Now, let me first state that coming from one of the driest continents on earth, I’m not complaining about the rain, but like chocolate, sometimes you can have too much at once.
The first half of seeding was great. Much of the conversation within the crew was about how great it was not to have all the dust, how well the crop was coming up and how fast we were getting through the seeding programme.
Then we had 100mm of rain in one day and everything stopped. The talk moved from how good the season was going to how we were going to get the tractor, bar and airseeder out of that sloppy, muddy hole. We had a neighbour who had to dig the tractor out with an excavator and needed 1,000hp to pull it out.

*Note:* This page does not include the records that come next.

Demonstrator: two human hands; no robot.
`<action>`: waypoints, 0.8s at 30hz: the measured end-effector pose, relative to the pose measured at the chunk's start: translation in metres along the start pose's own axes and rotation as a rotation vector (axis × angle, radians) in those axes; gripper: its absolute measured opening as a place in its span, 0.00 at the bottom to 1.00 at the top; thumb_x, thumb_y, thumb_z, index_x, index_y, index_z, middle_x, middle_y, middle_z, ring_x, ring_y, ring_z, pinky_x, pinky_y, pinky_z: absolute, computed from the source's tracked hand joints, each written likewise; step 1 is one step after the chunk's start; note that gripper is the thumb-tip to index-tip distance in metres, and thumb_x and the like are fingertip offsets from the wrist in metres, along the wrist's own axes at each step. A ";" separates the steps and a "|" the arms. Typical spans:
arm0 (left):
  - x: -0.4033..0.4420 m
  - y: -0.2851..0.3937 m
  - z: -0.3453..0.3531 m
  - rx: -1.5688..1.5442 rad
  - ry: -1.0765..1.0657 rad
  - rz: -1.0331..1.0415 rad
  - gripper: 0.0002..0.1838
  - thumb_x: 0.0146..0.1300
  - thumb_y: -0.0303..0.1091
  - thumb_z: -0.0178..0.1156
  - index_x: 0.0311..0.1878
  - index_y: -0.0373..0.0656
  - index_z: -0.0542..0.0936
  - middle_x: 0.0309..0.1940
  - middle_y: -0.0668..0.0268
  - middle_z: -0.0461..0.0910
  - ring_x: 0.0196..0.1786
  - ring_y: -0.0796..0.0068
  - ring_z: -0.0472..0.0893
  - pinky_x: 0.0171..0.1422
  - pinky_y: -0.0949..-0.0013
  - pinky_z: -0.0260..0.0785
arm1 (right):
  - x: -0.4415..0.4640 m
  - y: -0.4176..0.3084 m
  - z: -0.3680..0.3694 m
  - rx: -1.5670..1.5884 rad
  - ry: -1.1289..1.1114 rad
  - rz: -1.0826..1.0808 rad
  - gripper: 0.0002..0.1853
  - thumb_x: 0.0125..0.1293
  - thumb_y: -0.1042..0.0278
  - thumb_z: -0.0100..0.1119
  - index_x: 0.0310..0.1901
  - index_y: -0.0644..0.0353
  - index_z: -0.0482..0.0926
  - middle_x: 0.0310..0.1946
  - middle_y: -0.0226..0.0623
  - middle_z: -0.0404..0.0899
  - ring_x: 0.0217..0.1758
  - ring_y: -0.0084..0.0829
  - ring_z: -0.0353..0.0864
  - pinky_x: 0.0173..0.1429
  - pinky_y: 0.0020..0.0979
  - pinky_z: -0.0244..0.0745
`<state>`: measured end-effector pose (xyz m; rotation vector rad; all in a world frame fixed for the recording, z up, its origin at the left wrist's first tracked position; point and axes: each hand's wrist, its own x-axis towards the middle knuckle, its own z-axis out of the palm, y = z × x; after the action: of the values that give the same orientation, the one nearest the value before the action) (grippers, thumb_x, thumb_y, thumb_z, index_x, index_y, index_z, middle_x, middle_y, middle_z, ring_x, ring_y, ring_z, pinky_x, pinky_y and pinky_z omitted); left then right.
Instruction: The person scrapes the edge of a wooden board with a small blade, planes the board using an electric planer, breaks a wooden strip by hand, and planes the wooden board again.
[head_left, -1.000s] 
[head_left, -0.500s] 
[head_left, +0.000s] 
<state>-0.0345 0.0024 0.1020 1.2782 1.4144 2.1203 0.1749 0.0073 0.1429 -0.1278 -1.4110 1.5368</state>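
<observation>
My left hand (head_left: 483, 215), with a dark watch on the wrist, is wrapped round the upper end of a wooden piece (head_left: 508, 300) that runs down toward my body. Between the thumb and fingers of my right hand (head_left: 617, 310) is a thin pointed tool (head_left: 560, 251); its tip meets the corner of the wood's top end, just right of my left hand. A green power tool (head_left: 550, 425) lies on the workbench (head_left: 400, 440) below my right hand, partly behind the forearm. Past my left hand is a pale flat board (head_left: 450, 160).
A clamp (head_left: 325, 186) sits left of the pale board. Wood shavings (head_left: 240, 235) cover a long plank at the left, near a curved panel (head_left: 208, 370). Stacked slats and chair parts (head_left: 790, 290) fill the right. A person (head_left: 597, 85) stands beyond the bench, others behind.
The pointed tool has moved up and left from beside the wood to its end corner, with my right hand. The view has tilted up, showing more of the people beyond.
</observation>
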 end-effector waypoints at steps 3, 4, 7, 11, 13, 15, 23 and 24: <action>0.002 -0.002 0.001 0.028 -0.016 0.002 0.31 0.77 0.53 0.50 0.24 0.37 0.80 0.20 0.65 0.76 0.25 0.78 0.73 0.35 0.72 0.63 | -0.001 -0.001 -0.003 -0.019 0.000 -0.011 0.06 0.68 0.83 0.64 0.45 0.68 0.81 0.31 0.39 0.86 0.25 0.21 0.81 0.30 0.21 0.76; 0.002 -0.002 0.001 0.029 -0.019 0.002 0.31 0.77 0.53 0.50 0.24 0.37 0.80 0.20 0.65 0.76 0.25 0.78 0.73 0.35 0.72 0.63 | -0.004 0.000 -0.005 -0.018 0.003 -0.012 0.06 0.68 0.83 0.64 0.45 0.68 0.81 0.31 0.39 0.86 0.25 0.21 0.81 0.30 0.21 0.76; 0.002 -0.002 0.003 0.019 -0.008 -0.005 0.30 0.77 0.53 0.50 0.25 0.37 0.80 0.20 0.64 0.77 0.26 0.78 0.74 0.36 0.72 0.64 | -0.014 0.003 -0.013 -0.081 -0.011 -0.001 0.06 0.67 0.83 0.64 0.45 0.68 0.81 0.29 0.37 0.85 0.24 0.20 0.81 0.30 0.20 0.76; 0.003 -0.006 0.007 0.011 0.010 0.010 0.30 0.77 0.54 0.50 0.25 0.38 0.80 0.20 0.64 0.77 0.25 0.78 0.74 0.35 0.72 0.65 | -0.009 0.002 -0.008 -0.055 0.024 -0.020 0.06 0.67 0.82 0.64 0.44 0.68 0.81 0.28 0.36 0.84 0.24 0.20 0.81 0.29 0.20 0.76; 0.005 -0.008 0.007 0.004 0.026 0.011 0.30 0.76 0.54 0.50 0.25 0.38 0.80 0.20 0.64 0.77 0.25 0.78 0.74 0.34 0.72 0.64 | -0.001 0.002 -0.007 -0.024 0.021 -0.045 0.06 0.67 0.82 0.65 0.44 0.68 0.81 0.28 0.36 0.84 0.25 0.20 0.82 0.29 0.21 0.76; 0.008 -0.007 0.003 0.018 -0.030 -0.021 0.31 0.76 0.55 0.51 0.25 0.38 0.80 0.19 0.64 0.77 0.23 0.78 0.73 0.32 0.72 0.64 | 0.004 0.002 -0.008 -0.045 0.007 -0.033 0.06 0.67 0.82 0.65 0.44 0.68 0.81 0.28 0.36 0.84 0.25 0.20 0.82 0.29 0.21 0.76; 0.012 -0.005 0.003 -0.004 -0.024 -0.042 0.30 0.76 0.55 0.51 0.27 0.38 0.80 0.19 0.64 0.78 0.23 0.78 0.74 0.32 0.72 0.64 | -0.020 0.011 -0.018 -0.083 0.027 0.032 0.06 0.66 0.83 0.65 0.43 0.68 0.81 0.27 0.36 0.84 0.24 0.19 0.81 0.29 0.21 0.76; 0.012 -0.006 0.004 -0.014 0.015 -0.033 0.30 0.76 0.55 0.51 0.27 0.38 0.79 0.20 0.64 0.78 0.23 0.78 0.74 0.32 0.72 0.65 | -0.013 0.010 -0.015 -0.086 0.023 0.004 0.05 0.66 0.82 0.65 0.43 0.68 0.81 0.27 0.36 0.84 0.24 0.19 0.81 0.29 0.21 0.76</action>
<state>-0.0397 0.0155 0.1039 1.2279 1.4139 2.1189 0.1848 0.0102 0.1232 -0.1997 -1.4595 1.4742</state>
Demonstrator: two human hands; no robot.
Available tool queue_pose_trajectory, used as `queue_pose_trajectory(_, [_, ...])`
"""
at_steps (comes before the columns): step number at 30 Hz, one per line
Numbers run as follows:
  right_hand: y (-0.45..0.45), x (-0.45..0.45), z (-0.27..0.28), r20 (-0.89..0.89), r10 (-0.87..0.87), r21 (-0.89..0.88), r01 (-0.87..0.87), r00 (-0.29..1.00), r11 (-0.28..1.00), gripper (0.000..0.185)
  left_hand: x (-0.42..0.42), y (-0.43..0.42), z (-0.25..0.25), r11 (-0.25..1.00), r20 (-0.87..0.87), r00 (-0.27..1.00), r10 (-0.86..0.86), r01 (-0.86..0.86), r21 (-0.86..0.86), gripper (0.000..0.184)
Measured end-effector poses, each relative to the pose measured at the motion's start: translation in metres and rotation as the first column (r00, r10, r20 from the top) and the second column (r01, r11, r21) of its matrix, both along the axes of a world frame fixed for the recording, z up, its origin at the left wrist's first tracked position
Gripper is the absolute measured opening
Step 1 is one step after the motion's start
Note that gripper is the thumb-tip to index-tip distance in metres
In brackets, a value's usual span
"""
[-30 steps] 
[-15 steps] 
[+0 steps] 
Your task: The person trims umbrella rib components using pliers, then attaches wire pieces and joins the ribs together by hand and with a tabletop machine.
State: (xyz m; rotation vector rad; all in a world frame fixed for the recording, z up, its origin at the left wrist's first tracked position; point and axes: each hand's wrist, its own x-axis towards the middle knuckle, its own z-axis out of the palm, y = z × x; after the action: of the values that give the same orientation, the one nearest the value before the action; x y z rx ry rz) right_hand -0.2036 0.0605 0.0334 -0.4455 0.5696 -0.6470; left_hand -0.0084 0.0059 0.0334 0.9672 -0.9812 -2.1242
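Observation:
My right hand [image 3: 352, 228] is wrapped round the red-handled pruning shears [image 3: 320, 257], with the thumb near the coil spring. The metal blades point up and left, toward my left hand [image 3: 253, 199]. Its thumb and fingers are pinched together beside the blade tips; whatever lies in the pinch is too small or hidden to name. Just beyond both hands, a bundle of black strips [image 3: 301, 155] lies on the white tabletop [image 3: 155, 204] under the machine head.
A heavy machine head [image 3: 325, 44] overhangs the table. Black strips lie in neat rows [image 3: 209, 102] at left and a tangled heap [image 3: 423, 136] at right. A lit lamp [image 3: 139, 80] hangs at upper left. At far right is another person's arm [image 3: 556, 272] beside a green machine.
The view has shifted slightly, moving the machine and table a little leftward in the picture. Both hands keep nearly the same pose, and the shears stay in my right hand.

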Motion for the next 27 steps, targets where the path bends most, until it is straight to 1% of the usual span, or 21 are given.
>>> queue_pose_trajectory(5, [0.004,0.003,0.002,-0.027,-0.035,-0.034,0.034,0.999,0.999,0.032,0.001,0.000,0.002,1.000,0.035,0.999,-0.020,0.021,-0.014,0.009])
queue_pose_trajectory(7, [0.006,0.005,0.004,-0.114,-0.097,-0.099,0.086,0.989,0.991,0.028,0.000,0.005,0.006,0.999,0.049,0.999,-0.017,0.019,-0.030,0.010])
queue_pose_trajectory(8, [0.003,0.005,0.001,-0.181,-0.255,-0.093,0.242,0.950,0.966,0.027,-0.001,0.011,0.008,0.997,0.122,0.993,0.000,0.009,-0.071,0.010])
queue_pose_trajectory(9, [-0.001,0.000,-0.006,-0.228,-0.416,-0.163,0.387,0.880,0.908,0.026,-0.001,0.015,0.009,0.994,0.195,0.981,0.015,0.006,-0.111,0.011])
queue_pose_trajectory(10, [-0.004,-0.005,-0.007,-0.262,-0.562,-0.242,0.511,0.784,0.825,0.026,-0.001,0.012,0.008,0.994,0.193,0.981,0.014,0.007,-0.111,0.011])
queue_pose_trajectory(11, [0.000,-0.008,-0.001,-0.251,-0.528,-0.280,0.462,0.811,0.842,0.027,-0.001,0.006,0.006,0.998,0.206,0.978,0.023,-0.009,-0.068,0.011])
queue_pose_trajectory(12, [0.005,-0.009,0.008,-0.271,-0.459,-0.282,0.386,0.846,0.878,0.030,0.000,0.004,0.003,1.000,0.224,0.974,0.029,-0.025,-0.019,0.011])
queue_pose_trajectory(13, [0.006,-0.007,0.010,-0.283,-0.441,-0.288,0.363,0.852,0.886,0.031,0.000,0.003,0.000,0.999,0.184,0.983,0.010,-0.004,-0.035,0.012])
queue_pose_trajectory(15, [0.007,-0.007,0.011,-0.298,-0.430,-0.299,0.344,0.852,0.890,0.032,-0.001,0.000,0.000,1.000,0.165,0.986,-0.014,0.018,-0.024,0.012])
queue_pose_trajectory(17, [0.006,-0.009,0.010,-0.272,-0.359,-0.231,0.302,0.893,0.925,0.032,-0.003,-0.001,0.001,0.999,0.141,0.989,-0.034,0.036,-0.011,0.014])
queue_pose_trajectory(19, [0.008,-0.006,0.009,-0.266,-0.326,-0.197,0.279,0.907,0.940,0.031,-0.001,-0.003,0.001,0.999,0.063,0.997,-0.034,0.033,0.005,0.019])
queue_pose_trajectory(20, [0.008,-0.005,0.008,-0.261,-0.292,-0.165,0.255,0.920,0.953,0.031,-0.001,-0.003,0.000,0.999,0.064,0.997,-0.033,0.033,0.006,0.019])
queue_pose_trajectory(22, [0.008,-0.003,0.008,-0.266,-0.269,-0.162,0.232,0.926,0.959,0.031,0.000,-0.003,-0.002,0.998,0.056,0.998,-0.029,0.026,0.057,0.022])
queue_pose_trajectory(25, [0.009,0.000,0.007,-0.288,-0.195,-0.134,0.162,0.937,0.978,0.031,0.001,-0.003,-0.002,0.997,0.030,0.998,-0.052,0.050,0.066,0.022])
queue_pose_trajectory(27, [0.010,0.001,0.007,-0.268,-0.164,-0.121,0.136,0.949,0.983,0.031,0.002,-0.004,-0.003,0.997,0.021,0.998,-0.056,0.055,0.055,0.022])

Getting bogged has to be one of the biggest time-wasting exercises you can have in farming. Not only does everything stop, but the risk of damaging equipment also increases.
We drag around some pretty big seeding equipment, with the average unit weighing about 35t. It takes some skill to get them out.
While we were battling the wet, a new problem we haven’t seen on our farm before crawled out of their holes and started eating everything – slugs.
How can you go from never having a problem to them eating everything? It’s a fight that has lasted the past two months, with some areas baited three times and still unable to grow a crop.
On top of all this, we have had a very cold, wet winter. Most of the crops have been sitting in water for the past six weeks, with very limited chances of spraying or spreading. Things were looking a bit grim.
But the sun came out last week and we’ve been enjoying sunny days. The crops are greening up with the nitrogen we’ve been able to finally get out and with all that moisture, we’re set up for a big finish.
Rob Warburton farms 3,000ha with his wife Jen and two daughters in Kojonup, below Perth, in Western Australia. Cropping includes wheat, barley and oilseed rape. Wildflower seed is grown for retail. Merino sheep are reared for wool and meat.